The werewolf is perhaps the hardest classic monster to get a good movie out of. Those who’ve tried their hand at it have found more success in sticking to practical effects over CGI. For a werewolf to inspire terror, it has to look like something that’s inescapably violent, primal, and real. CGI just doesn’t capture that. We have John Landis’s An American Werewolf in London (1981) to thank for that. Not only did special effects legend Rick Baker produce one of the best werewolf designs ever here, he also gave us the best werewolf transformation sequence to boot. Rob Bottin did the same for The Howling, producing menacing, hungry, and ultraviolent lycanthropes that cemented the movie’s place in werewolf cinema.

It’s 2025 and we have another attempt at creating a werewolf for the ages in the form of Wolf Man, helmed by Saw cocreator and director of the 2020 The Invisible Man Leigh Whannell. While things fare well on the technical side, most notably in the practical effects and sound design departments, the movie is in desperate search of a story that can give it the character work it deserves. It’s a case of style over substance, but one that results in a refreshingly different kind of werewolf.

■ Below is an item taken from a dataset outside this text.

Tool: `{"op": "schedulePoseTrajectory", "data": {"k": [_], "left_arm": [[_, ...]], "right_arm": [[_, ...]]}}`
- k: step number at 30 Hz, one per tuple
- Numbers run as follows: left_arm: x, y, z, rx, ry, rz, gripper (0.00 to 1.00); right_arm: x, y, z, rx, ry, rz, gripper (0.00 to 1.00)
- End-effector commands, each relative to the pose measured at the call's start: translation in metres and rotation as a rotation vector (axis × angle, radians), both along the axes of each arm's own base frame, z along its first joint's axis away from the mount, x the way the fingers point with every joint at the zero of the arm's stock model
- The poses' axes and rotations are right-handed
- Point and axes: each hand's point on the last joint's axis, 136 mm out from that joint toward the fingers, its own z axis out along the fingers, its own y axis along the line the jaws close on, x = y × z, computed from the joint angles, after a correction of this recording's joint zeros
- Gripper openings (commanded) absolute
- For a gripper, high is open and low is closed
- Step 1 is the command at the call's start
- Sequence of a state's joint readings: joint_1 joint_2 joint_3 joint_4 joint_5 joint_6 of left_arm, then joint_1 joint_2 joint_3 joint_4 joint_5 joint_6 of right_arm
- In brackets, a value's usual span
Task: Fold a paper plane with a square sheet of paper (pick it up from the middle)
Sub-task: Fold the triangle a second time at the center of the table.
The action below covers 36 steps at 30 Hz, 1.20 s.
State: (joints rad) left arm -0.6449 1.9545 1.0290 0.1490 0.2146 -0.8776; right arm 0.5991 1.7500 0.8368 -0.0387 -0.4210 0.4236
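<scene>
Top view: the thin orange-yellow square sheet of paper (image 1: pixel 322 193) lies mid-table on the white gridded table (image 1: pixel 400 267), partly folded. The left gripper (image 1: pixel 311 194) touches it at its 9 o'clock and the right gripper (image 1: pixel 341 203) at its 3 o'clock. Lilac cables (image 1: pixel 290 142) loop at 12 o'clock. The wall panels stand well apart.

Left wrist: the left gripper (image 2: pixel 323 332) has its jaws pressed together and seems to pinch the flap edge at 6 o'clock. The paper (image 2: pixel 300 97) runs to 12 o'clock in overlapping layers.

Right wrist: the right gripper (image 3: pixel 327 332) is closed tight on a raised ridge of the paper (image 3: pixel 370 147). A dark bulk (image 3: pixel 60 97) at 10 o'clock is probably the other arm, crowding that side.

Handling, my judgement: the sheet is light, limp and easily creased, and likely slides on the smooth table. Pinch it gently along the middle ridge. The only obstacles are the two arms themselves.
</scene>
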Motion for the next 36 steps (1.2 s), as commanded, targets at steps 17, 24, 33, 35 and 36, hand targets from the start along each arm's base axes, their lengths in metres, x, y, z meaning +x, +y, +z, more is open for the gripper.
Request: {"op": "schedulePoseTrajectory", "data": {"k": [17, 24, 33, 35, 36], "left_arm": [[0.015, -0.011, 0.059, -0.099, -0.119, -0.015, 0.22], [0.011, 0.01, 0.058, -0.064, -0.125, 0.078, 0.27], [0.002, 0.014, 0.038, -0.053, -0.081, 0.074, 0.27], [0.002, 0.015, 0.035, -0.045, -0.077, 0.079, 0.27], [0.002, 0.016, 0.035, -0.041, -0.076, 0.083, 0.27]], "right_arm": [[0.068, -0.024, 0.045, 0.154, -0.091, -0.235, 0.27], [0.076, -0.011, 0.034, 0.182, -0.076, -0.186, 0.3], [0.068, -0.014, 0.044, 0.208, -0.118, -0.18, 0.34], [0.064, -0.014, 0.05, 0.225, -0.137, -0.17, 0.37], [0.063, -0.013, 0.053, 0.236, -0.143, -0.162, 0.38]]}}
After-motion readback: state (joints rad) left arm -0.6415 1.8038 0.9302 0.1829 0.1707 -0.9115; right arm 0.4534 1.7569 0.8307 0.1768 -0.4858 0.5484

Wolf Man follows Blake Lovell (Christopher Abbott), a man who was raised by an overbearing father that dished out a lot of emotional hurt when he was a kid. He learns that his father has been declared dead and so decides to take his wife (Julia Garner) and daughter (Matilda Firth) to the middle of nowhere Oregon to clean up the old man’s house. The dad was a survivalist/Doomsday prepper that believed there was an infected man loose in the woods, a man that had become a monster. Blake puts a lot on this trip as it gives him a chance to work on his marriage. It all changes when the truck they’re driving in gets into an accident and a werewolf slashes Blake’s arm.

Unfortunately for the movie, this summary is basically the extent of the story’s reach. There are multiple avenues director Whannell (along with co-writer Corbett Tuck) could’ve taken to arrive at stronger meanings and metaphors for a more well-rounded character-driven experience, but each of these is ever only halfway travelled.

In one corner you have Blake’s fears of being consumed by the sins of the father, an idea that’s been a staple in werewolf cinema since Universal’s 1941 classic The Wolf Man. Blake has instances of rage that threaten to make his daughter the recipient of the same treatment he suffered as a child. Those instances, though, are too infrequent to make much of an impact. In fact, the movie doesn’t commit to whether Blake is emotionally abusive or not. He’s just a bit intense with his kid, a symptom of his overprotective personality.

In another corner lies the dangers of fractured parenting and how it can force sons and daughters to choose favorites. The daughter clearly prefers her father over her mother, which makes Blake’s transformation more dangerous as it falls to the least favored parent to keep the family together. Sadly, the same thing that happened to the ‘sins of the father’ angle repeats itself here. The scenes that could build this idea up are simply undercooked and lacking in sufficient emotion to make a dent in the story.

And just when you thought all hope was lost, in comes the saving grace. Turns out, the highly dysfunctional and half-baked story at the heart of Wolf Man is superbly shot and realized. Much of this is owed to the practical effects (courtesy of prosthetics designer Arjen Tuiten), and the inventive ways Whannell settled on to set his wolf apart. First off, Blake’s transformation is a drawn-out affair that is painful to look at. The slow pace puts the tragedy of the situation at the forefront by showing how each new stage towards lycanthropy pushes Blake further away from his wife and daughter.

This is further amplified by the manner in which the transformation shifts and alters Blake’s perception of the world around him. The scenes where we get to appreciate this rely on smooth panning shots that come with a change in the colors surrounding the environment and those occupying space in it, distorting the visual dimensions of everything Blake sees as the camera moves from one side to the other.

Exceptional sound design rounds out the werewolf transformation, pulling the audience deeper into the transformation. You really get to appreciate how Blake’s senses become sharper and deadlier as the creature takes over. You hear bones cracking to better support wolf form. Then you hear low growls announcing the imminent arrival of the thing writhing within Blake. It helps to build up one of the best howls ever captured in film. It’s a deep guttural sound that grows rather forcefully into a signal of something utterly terrifying. It’s a standard-setting howl, and I hope future werewolves take it upon themselves to match or surpass its distinctive tone.

Wolf Man is a frustratingly imperfect movie. A more refined script (something that Whannel has more than proven capable of pulling off before) would’ve truly elevated this werewolf movie to exceptional status. As it stands, it’s an achievement in monster creation and experimentation, but not in storytelling. The transformation, the creature, and the sights and sounds they create are the stars of the movie. It’s a shame the script couldn’t keep up with the monster.